The Challenge of Streaming Audio-Visual Memory
Streaming audio-visual Large Language Models (LLMs) face a significant bottleneck: the massive computational and memory overhead required to process continuous, high-dimensional input streams. As these models process longer sequences, the memory footprint grows linearly, often leading to latency issues or the need to discard historical context. Traditional compression methods often struggle to maintain the fidelity of these inputs, leading to information loss that degrades model performance over time.

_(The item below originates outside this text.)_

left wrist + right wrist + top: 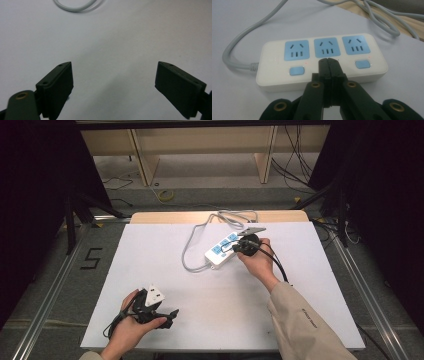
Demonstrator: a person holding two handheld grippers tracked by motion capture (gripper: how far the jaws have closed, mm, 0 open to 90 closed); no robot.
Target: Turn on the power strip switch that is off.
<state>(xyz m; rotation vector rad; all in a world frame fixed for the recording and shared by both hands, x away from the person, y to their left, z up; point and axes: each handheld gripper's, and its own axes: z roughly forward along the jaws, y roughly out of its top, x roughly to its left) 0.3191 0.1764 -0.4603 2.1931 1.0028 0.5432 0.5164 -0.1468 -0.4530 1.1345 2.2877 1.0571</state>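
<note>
A white power strip (221, 251) with three blue sockets and blue switches lies on the white table top (165, 270), its grey cord (189, 251) looping off to the left and back. In the right gripper view the strip (322, 62) lies just ahead. My right gripper (328, 61) is shut, its tips over the middle switch; whether they touch it I cannot tell. In the high view this right gripper (235, 248) sits at the strip's right end. My left gripper (172, 314) rests near the front left edge, and in its own view the left gripper (113, 82) stands open with nothing between its fingers.
A loop of the grey cord (75, 6) lies far ahead of the left gripper. More cord (232, 216) is bunched at the table's back edge. Wooden shelving (200, 150) and floor cables stand beyond the table. Dark curtains flank both sides.
</note>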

Perturbation-Aware Compression
OmniMem addresses this by implementing a perturbation-aware memory compression strategy. Instead of standard lossy compression, which may treat all input data as equally important, this approach explicitly accounts for the sensitivity of the model to input noise. By training the compression mechanism to be aware of how perturbations in the latent space affect downstream performance, the model can more effectively prune redundant information while preserving critical features necessary for accurate audio-visual reasoning.
Performance and Implementation
This technique allows for significantly reduced memory usage in streaming environments, enabling models to maintain longer context windows without the typical performance degradation associated with aggressive compression. The implementation, integrated with the SALMONN framework, demonstrates that it is possible to achieve a balance between computational efficiency and model accuracy in complex multimodal tasks. This is particularly relevant for real-time applications where the model must maintain a coherent understanding of long-duration audio and visual events.